■ What you will do: Below are records; count the lines that hold the string "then" and give only the count.

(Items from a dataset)

☆ ☆ ☆ ☆ ☆ ☆ ☆

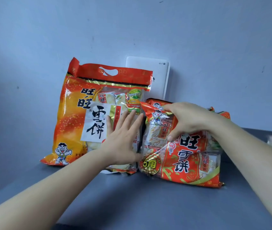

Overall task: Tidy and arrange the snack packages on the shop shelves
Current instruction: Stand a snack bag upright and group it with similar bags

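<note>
The smaller red bag (181, 155) stands under the right hand (188, 120), gripped at its top. The left hand (123, 140) presses flat, fingers straight, on the big orange bag (75, 117) beside it. Straightening step, I'd say. Next, seat both upright, side by side.

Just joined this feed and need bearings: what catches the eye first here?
A tall orange snack bag stands upright left of centre, the left hand pressed flat on its front. Right beside it, the right hand grips the top of a shorter red snack bag; a white box stands behind them.
</note>
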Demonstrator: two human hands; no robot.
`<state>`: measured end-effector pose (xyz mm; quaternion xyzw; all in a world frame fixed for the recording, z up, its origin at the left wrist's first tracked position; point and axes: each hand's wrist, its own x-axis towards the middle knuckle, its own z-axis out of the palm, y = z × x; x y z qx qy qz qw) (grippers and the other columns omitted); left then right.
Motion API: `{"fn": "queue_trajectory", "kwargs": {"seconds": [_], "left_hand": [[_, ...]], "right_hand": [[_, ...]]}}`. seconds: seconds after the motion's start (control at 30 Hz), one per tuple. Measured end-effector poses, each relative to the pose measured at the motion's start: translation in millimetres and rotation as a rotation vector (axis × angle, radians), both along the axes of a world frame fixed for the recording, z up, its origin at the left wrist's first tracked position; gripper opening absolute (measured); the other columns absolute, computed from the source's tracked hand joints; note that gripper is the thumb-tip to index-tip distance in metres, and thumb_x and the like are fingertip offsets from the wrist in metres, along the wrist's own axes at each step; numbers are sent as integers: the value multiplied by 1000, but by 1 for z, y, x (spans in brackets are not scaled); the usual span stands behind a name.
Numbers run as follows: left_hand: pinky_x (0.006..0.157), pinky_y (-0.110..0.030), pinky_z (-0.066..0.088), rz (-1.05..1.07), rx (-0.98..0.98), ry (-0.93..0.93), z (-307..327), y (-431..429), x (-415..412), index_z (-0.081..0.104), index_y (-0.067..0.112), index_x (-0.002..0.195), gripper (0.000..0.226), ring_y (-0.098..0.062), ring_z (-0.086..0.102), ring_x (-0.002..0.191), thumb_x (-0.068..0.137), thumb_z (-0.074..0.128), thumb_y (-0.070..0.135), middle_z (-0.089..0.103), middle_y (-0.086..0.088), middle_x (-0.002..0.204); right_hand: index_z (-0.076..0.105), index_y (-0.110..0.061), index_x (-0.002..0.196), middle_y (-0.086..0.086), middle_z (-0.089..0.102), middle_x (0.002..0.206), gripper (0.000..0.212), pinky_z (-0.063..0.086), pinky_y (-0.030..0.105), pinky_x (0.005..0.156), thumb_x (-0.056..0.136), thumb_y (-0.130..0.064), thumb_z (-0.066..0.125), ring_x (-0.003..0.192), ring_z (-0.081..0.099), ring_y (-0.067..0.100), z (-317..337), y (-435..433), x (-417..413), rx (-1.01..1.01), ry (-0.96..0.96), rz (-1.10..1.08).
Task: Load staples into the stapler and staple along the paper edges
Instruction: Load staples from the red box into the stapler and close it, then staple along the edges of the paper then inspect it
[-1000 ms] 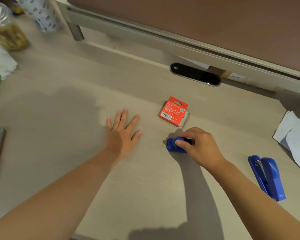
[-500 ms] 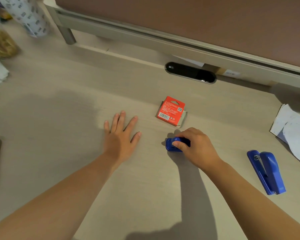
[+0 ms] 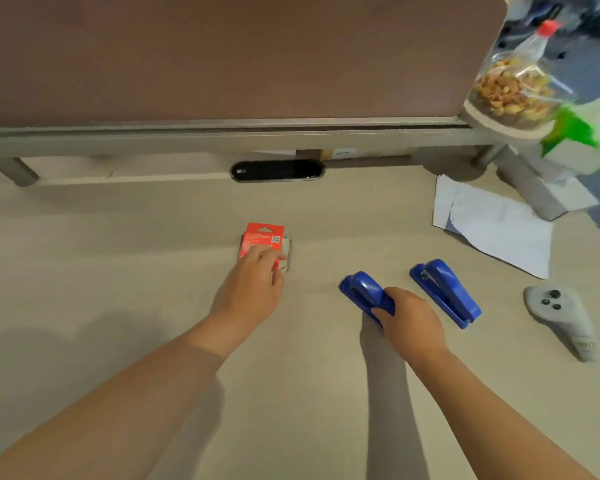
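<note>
A red staple box lies on the beige desk near the middle. My left hand rests on its near edge, fingers curled around it and hiding its lower part. To the right, my right hand grips the rear of a small blue stapler that sits on the desk. A second blue stapler lies untouched just right of my right hand. White paper sheets lie at the back right.
A grey hand controller lies at the far right. A bag of nuts, a bottle and a green-and-white box stand at the back right corner. A brown divider panel and a cable slot run along the back.
My left hand has left its flat spot on the desk and closed on the red staple box. The view swung right, bringing the controller and nuts into sight. My right hand keeps hold of the stapler.
</note>
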<state>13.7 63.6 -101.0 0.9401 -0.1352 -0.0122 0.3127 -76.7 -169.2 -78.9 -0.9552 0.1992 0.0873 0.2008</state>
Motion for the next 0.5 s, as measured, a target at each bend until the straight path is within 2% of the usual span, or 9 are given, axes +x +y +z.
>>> {"fn": "queue_trajectory", "kwargs": {"seconds": [0.13,0.23,0.3,0.37,0.5], "left_hand": [[85,-32,47,-113,-88,108,11,-67,10,63,21,104,26,-17,56,92,85,49,8,57,0,109],[78,-24,42,-170,-92,157,23,-124,20,64,19,105,26,-11,52,83,86,49,8,57,3,101],[69,-21,40,-152,-140,225,29,-165,29,65,19,100,24,-13,52,75,86,49,9,56,6,86],[60,-22,40,-103,-210,339,36,-208,40,65,22,93,21,-13,52,66,85,49,10,55,8,75],[57,-24,42,-77,-252,514,41,-290,62,64,22,86,14,-16,58,72,83,53,15,61,4,80]], "right_hand": [[59,-13,87,1,63,78,16,47,31,60,85,-29,60,69,58,19,3,-35,-17,69,-50,-163],[62,-17,89,-2,66,84,26,51,33,67,85,-41,57,77,62,18,14,-63,-18,187,-148,-259],[64,-17,86,-1,65,80,23,47,31,65,86,-38,54,75,60,18,25,-93,-12,214,-253,-343],[66,-15,92,-2,64,83,19,40,26,67,88,-29,54,76,57,17,31,-134,-4,238,-307,-474],[67,-6,91,3,66,85,19,40,28,73,86,-12,50,80,54,20,27,-224,13,229,-358,-716]]}}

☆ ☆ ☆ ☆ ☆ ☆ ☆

■ Task solution: 2